• Activity: After the line containing "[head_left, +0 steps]", write nothing more; before it, reproduce every line of the material below exactly, starting with the first.
== == ==
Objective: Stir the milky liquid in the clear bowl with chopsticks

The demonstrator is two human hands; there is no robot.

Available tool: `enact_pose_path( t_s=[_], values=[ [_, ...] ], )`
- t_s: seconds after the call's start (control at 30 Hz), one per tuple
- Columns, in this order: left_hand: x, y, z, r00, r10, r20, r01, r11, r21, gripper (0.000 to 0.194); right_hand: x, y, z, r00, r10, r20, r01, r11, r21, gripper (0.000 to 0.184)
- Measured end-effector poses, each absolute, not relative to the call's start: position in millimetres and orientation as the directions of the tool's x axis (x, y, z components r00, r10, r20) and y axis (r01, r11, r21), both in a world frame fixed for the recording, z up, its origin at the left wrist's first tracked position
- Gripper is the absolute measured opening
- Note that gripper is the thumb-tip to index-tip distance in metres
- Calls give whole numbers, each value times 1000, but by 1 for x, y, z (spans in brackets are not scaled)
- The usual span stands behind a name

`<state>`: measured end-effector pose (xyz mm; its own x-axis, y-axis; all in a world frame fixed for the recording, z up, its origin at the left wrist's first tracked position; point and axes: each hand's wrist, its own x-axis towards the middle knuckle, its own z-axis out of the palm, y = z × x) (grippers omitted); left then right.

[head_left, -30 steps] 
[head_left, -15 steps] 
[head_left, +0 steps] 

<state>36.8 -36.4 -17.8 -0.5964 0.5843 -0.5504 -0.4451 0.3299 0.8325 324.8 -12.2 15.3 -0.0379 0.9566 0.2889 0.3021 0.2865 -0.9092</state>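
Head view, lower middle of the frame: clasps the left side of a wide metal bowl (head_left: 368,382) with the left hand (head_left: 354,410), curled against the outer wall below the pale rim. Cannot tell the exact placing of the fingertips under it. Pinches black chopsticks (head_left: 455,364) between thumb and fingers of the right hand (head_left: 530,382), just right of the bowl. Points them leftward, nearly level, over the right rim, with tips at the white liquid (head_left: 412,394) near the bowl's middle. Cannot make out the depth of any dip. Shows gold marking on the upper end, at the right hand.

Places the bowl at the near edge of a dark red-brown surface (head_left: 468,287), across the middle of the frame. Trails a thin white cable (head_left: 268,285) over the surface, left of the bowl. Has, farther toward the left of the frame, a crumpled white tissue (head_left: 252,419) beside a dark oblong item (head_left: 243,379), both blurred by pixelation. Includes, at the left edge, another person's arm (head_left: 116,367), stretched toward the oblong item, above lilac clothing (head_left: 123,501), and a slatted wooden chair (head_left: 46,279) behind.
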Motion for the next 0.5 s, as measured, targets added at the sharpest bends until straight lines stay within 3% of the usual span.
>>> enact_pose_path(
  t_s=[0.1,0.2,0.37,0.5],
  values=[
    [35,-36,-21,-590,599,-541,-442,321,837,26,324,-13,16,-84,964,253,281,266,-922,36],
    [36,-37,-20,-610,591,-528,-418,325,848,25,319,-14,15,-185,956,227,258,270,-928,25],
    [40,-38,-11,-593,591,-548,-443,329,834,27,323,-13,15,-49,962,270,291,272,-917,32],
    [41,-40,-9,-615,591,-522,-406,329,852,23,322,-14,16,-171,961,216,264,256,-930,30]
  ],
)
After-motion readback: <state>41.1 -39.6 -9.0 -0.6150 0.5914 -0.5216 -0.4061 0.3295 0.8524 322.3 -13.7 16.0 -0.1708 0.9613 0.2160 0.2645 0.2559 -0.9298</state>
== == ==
• Exercise output:
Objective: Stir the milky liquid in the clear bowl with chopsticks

The demonstrator is two human hands; there is no robot.

Available tool: `enact_pose_path( t_s=[_], values=[ [_, ...] ], )`
- t_s: seconds after the call's start (control at 30 Hz), one per tuple
- Columns, in this order: left_hand: x, y, z, r00, r10, r20, r01, r11, r21, gripper (0.000 to 0.194); right_hand: x, y, z, r00, r10, r20, r01, r11, r21, gripper (0.000 to 0.184)
- Measured end-effector poses, each absolute, not relative to the call's start: position in millimetres and orientation as the directions of the tool's x axis (x, y, z components r00, r10, r20) and y axis (r01, r11, r21), both in a world frame fixed for the recording, z up, its origin at the left wrist's first tracked position
- Gripper is the absolute measured opening
- Note that gripper is the thumb-tip to index-tip distance in metres
- Calls give whole numbers, each value times 1000, but by 1 for x, y, z (spans in brackets are not scaled)
- The usual span stands behind a name

`<state>`: measured end-effector pose (xyz mm; its own x-axis, y-axis; all in a world frame fixed for the recording, z up, its origin at the left wrist's first tracked position; point and axes: each hand's wrist, its own x-axis towards the middle knuckle, its own z-axis out of the palm, y = z × x) (grippers omitted); left then right.

[head_left, -30 steps] 
[head_left, -15 steps] 
[head_left, +0 steps] 

The exercise requires no further answer.